Doctor Who - Meglos by Terrance Dicks

Published: May 1983

Edition read: Target first, 1983

Coolest Cover: Andrew Skilleter wins this one by being dark and atmospheric.

Crimes Against Literature: "The Doctor, who loved a good tinker, was happily working away at K9’s innards..." (p.11) If anybody has a yearning to produce some Lovejoy crossover slash fiction, here’s your chance.

The TARDIS dematerialises with...: "a slow, laborious, wheezing, groaning sound"

Childhood Recollections: My first copy of this was bought in W H Smith in Kingston-upon-Thames and pretty much destroyed by spending a couple of months at the bottom of my school briefcase.

Ramblings: One of the occasional pleasures of these reviews is that from time to time you come across an adaptation which encourages you to revise your opinion of a story- or if not revise it, at least reconsider where the weaknesses occur. Such a story is ‘Meglos’, which must have seemed on paper to have an excellent collection of story elements- a villain who can impersonate the Doctor and give us the iconic image of Tom Baker covered with cactus spines, a society mired in an centuries-old conflict between science and religion, a quest for revenge postponed for thousands of years and some comedy gangsters. And yet it’s a story which tends to be reviled as a throwback to the previous season’s self-indulgence and invariably seen as the weakest of its season.

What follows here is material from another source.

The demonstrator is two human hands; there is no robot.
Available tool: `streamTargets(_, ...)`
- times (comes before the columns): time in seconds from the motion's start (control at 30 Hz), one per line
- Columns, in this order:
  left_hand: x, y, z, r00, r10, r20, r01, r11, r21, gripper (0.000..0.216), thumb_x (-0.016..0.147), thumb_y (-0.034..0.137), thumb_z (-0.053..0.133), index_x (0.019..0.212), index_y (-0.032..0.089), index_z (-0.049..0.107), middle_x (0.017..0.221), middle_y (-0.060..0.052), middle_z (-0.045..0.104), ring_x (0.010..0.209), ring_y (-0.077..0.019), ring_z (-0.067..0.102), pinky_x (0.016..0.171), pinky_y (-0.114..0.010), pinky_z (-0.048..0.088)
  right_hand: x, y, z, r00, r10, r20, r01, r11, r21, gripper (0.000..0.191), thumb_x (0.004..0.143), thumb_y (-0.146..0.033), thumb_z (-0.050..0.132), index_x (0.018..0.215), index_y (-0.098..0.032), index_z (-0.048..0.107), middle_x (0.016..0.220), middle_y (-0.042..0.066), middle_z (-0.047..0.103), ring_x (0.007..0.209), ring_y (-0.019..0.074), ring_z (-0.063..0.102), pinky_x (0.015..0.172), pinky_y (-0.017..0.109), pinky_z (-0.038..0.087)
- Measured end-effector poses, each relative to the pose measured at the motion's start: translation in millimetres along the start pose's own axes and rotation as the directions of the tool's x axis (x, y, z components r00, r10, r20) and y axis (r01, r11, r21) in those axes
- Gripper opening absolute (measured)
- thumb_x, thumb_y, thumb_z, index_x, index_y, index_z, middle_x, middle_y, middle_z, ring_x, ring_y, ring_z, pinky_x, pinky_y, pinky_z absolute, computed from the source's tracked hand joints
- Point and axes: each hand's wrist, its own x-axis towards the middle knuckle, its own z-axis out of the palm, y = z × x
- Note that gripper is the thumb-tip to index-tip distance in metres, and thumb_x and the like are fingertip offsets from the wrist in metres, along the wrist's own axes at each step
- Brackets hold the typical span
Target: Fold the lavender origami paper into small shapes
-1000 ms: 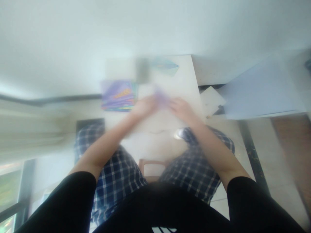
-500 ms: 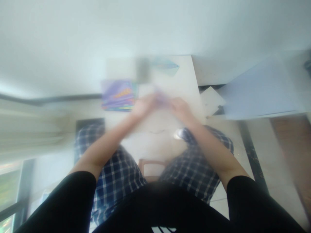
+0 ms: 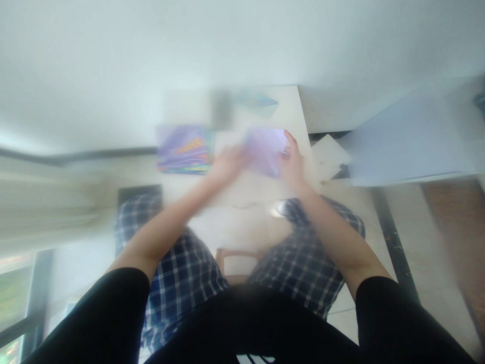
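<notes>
A sheet of purple paper (image 3: 265,149) is spread between my hands above the white table (image 3: 242,189). My right hand (image 3: 292,162) is closed on its right edge, thumb and fingers gripping it. At the paper's left edge, my left hand (image 3: 232,159) is blurred, but its fingers appear closed on that side. Left of my left hand lies a flat purple packet (image 3: 182,150) with orange and multicoloured markings. Farther back on the table rests a pale blue, pointed folded-looking piece (image 3: 261,101).
A blurred grey-green object (image 3: 222,108) stands near the table's back, beside the blue piece. A wall (image 3: 242,40) rises behind the table. To the right is a large pale bluish panel (image 3: 405,136). My knees in checked trousers (image 3: 189,268) flank the table's near side.
The purple paper, seen narrow and edge-on before, now shows its broad face. My right hand has turned upright and shifted slightly right; my left hand stays near the same place.
</notes>
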Motion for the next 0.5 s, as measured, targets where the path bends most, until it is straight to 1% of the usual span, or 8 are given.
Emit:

Terrance Dicks’s adaptation is by and large straightforward, although he does the "Earthling" character the courtesy of giving him a name and a life- down to borrowing the ending of ‘The Three Doctors’ on his return home- although in some ways this diminishes the idea of him being a random man of 1980 who just happened to be kidnapped by the Gaztaks. Another slight curiosity is that Grugger’s Lieutenant is called Brotodac throughout, thus neatly eliminating one of the jokes in the script, although much of the satirical humour surrounding the Gaztaks is intact. The Tigellans are perhaps not as distinctive as on television- although I must have seen the story half a dozen times I still couldn’t always remember which was Zastor and which was Deedrix. In prose, of course, we’re spared the most uncomfortable part of the televised story, namely Edward Underdown acting through serious illness, but we also lose Jacqueline Hill’s unsettling performance as Lexa. In retrospect, it’s difficult not to think of Gareth Roberts while reading Dicks’s adaptation, given the plot’s similarity to his Missing Adventures, which tend to set the Fourth Doctor, Romana and K9 against dangerous criminals with unearthly powers, however this is probably in no small part down to deliberate homage on Roberts’s part. It is, however, an interesting read if only because it feels so much more purposeful and sensitive to the story’s need for changes of pace and emphasis than the televised production. I’d go so far as to say that if the television production team had been able to adapt Dicks’s book rather than Flanagan and McCulloch’s scripts, we would have had something to touch the coat-tails of ‘City of Death’.